One notch below bestbeing.
Well, this is all self reported to someone taking a phone survey and we all know those city folk are liars.
Just joking about that as a generalization, but whenever I look at a survey, my first question is "who would lie to the pollster and why." A lot of the metrics in this survey (e.g. weight, smoking, "thriving") are more closely tied to status of urban social groups than rural groups. Rural people would be more likely to overestimate (lie about) things like church attendance. This is not quite a "stuff white people like" survey, but it's close.
"Results are based on telephone interviews with more than 353,000 American adults, aged 18 and older, conducted Jan. 2- Dec. 29, 2009."
They asked a bunch of people some questions and then came to these conclusions. There are so many possible reasons for the disparity that are just as likely as actual differences in "wellbeing". How many people do you know who have nothing to complain about but do anyway. And how many who are much worse off who would say: "I'm doing pretty well." I just don't know what you can discern from this.

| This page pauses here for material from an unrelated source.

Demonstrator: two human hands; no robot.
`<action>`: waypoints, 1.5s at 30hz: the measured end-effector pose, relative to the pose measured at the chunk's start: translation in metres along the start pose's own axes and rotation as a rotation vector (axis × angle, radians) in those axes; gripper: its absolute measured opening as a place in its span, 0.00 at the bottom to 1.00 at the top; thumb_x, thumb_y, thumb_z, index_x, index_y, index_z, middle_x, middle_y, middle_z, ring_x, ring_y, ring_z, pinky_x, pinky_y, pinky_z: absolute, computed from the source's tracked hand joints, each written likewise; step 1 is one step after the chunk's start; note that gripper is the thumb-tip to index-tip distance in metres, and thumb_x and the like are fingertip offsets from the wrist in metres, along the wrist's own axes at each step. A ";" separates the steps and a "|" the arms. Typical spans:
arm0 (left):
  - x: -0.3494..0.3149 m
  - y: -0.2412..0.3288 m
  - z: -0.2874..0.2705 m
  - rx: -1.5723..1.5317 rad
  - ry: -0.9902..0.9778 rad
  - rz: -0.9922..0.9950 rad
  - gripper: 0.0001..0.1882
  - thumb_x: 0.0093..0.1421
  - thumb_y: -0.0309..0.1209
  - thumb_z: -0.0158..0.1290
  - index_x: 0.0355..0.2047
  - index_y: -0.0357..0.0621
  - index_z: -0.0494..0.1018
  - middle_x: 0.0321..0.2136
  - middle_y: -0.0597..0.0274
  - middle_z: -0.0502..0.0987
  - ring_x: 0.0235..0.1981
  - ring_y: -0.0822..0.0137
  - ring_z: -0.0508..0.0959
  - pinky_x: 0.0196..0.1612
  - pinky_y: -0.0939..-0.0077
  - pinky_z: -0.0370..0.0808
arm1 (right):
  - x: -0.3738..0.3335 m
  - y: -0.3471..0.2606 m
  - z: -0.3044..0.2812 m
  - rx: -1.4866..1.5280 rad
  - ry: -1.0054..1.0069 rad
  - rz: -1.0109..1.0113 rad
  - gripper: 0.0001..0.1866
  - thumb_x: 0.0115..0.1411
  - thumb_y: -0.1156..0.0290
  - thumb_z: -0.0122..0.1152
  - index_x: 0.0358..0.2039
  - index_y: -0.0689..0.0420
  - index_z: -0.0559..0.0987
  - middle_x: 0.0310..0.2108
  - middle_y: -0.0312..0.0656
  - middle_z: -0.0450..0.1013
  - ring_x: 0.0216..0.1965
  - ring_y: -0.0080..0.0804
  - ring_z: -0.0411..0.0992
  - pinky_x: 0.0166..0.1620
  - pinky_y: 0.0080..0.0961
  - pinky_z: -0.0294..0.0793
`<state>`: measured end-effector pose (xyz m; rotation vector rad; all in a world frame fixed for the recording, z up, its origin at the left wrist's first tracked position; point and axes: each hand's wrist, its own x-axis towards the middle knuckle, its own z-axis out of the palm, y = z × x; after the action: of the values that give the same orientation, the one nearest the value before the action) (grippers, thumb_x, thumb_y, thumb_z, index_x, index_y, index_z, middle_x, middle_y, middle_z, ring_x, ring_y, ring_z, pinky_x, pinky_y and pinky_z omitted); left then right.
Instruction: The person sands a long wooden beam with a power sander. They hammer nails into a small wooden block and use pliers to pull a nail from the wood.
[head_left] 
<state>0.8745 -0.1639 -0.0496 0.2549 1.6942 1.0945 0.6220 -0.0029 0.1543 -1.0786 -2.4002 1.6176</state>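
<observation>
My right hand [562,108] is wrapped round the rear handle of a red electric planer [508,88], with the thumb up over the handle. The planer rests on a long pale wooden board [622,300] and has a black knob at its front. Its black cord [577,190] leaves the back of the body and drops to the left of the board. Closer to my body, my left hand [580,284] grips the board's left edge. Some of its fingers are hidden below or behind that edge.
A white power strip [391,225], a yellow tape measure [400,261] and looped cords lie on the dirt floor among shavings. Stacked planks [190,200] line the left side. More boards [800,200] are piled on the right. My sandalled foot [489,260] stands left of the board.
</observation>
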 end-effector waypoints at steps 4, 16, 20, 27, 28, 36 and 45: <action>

Of course, with the pollen counts the way they are, well being in rural America - at least Blacksburg - is pretty bad right now.
Revealed preference. Who could argue?
Who ponders the navel-gazing concept of wellbeing more.....urban or rural folks.
Being close to a hospital is going to help in this case.
The Blonde keeps talking about living in the country and I keep asking, "If one of us goes down, how close is the nearest doctor not trained at a school that ends in State?".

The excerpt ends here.